パドレスのダルビッシュ有投手(34)が、6回1/3を4安打1失点4四死球、毎回の12奪三振と好投し、今季3勝目(1敗)を挙げた。ダルビッシュの2桁奪三振は通算44回目。それでも、試合後は「今日はたまたま三振が取れましたけど、課題はまだまだたくさんあるし、一歩一歩進んでいくだけでです」と、謙虚に振り返った。

その一方で、マウンド上での集中力は、メジャー最高レベルの実力者ならではだった。1回2死から3番ポージーに先制ソロを浴びながらも、ダルビッシュの頭脳はさえていた。1回途中から5回1死までは11打者連続凡退。6回無死二塁のピンチでは、3番以下を3者連続三振。

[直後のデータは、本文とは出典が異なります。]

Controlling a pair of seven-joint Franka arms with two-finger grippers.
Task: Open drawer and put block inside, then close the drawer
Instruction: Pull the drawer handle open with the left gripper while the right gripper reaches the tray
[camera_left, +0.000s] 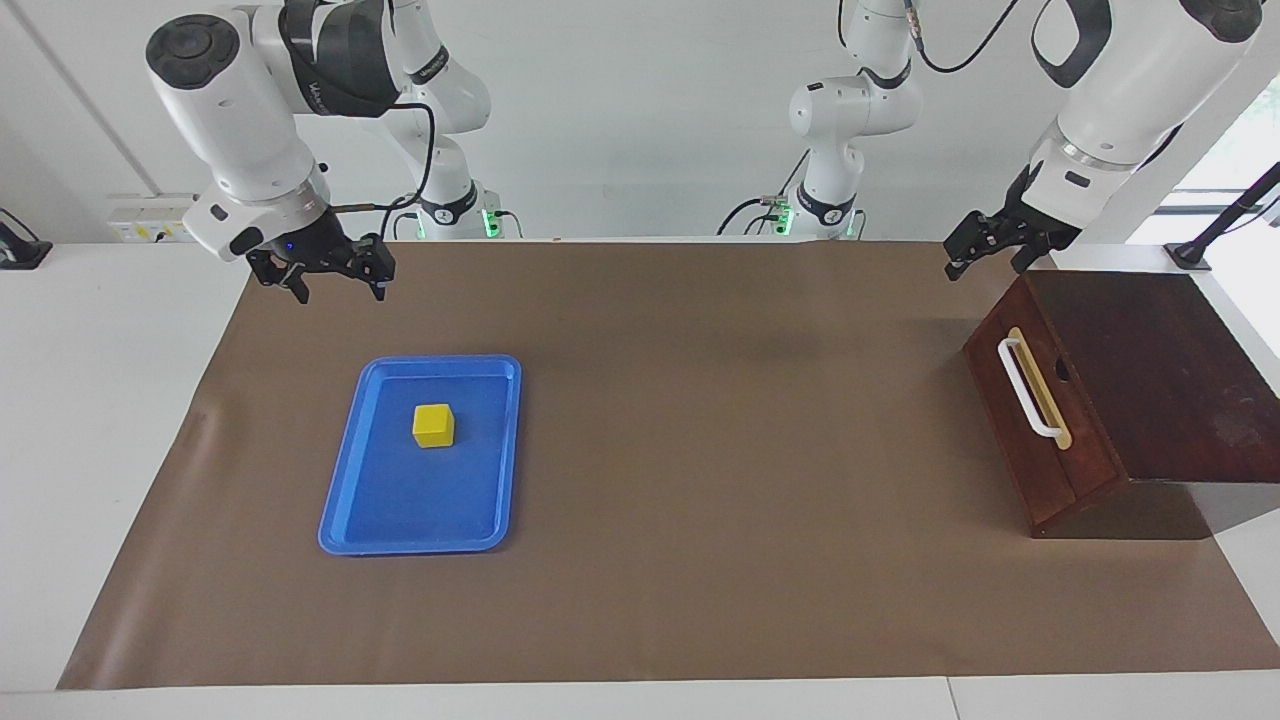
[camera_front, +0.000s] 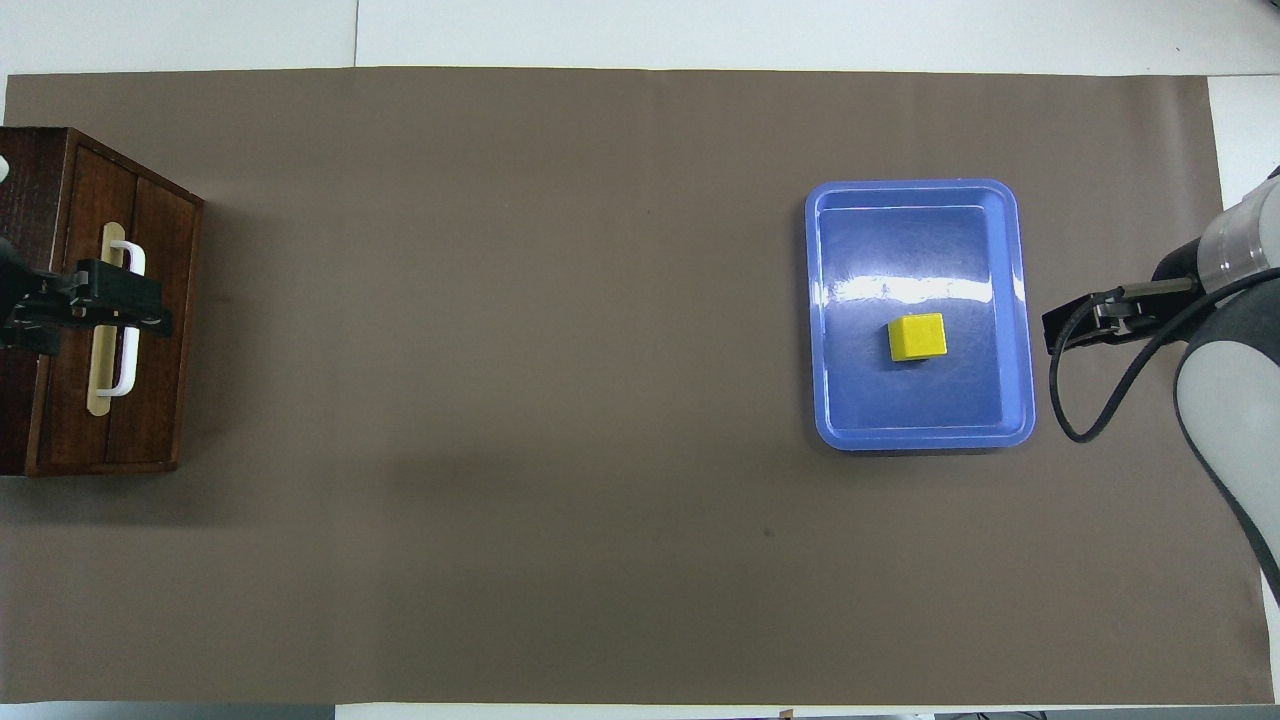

拳を握りしめ、腹の底からほえた。感情を出すことについて、チームの士気を高めるうえでも「どんどん出していこうと思っています」と、リーダーとしての意識をのぞかせた。

同地区で首位を走るジャイアンツとは、6日以来、今季2回目の対戦。この日は、時速145キロ前後のスプリットと115キロ前後の縦割れのカーブを効果的に交え、翻弄(ほんろう)した。最速は4回表、左打者の4番ベルトを見逃し三振に仕留めた内角への97マイル(約156キロ)のツーシーム。「あれは思い切り投げているだけ」と笑うものの、11種類とも言われる多彩の球種を持ちつつ、要所では自らサインを出してアウトを重ねた。12奪三振の最終球は、スライダー3、ツーシーム3、スプリット2、ナックルカーブ2、カットボール1、フォーシーム1の6球種。いつも以上に、球種選択の秀逸さが際立った。

開幕投手を任された新天地で、4月は3勝1敗でスタート。今季最多の107球を投げても「スタミナ、体力的にも問題なかったです」とサラリ。「一応、勝ちは付きましたし、結果としては悪くないと思いますけど、やらなきゃいけないことがたくさんあると思います」。メジャー10年目で、なお進化を遂げるダルビッシュに、依然として底は見えてこない。